And certainly, the math contained within the paper by Dr. Woodward Ballard, Dr. Liz Freedman Fowler and their colleagues is—to someone like myself—a bit overwhelming.

When speaking with Dr. Freedman Fowler, I asked her if her mathematical skills were rare within the field.

“I wouldn’t say ‘rare’,” she replied, “but it’s certainly not all of us. There are quite a lot of other paleontologists that use R and use math and things. But it’s a minority that goes in that direction.”

Maiasaura HWB - Maiasaura life history

FIGURE 6. Survivorship curve for Maiasaura. Sample size of 50 tibiae was standardized to an initial cohort of 1000 individuals (assumes 0% neonate mortality). Survivorship is based on the number of individuals surviving to reach age x (the end of the growth hiatus marked by LAG x). Age at death for individuals over 1 year old was determined by the number of LAGs plus growth marks within the EFS, when present. Error bars represent 95% confidence interval. Mean annual mortality rates (μ^) given for age ranges 0–1 years, 2–8 years, and 9–15 years. Vertical gray bars visually separate the three mortality rate age ranges; courtesy Dr. Woodward Ballard.


“Paleontology is very collaborative because it’s such a broad and interdisciplinary field. Nobody can be an expert in everything.”

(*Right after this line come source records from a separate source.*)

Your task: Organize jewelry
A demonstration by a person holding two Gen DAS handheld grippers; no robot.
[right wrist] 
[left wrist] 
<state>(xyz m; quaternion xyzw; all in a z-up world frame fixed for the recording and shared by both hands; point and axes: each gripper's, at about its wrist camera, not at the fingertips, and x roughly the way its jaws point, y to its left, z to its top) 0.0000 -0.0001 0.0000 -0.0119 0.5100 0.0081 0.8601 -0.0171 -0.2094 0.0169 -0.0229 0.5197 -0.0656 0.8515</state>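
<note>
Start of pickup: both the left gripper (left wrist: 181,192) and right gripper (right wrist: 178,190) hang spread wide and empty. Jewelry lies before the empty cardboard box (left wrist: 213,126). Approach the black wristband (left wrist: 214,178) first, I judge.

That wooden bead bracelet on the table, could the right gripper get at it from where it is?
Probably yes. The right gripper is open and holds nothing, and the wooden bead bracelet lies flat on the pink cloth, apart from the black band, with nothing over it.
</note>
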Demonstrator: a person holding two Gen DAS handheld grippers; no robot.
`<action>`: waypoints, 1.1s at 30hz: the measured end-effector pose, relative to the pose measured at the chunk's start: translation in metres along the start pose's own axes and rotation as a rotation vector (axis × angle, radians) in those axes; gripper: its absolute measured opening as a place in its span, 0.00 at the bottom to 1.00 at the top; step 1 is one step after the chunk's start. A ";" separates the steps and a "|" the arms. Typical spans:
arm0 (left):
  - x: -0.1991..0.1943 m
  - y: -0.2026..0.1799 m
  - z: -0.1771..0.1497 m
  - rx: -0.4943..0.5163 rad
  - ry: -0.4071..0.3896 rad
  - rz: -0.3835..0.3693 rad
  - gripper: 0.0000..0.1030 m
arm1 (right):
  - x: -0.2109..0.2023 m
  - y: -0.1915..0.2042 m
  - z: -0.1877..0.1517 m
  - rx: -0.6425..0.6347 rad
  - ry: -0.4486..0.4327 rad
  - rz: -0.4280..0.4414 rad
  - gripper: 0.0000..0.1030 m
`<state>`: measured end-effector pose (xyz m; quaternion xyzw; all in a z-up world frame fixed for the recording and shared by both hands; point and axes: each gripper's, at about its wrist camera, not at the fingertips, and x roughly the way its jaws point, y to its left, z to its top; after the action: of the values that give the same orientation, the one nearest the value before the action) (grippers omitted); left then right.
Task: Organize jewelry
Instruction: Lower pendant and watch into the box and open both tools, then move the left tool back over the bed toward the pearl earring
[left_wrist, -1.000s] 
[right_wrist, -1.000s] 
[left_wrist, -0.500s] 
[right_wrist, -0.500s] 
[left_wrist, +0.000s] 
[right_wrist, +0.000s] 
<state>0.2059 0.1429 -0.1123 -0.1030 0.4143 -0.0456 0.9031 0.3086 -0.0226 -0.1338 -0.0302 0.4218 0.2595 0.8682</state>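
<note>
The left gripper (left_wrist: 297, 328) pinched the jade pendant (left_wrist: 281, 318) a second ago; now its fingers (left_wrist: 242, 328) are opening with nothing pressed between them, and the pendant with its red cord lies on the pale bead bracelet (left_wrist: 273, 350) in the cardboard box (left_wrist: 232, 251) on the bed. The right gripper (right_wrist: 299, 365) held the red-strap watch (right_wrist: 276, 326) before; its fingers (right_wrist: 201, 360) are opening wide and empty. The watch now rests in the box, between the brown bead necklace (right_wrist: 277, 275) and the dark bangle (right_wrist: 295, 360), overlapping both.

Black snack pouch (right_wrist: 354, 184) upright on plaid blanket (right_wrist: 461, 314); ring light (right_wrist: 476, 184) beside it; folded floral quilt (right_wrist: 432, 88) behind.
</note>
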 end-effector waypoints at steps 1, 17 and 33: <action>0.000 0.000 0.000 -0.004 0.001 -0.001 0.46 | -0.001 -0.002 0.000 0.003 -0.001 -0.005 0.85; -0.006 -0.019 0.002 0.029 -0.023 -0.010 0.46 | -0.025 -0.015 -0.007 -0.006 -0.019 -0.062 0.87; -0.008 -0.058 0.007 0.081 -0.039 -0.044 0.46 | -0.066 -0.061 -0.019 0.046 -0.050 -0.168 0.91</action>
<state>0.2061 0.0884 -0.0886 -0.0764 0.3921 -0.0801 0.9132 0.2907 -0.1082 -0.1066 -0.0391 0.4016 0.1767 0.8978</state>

When I asked her whether the sub-fields within paleontology have always been so diverse, she responded, “It is certainly a more recent development, and that’s true for many sciences.”

“[Looking back at] papers written 50 years ago, they’re almost all single authors. They’re also much more simple. These papers were just ‘I found this new species. Here’s what it looks like.’  There wasn’t much analysis.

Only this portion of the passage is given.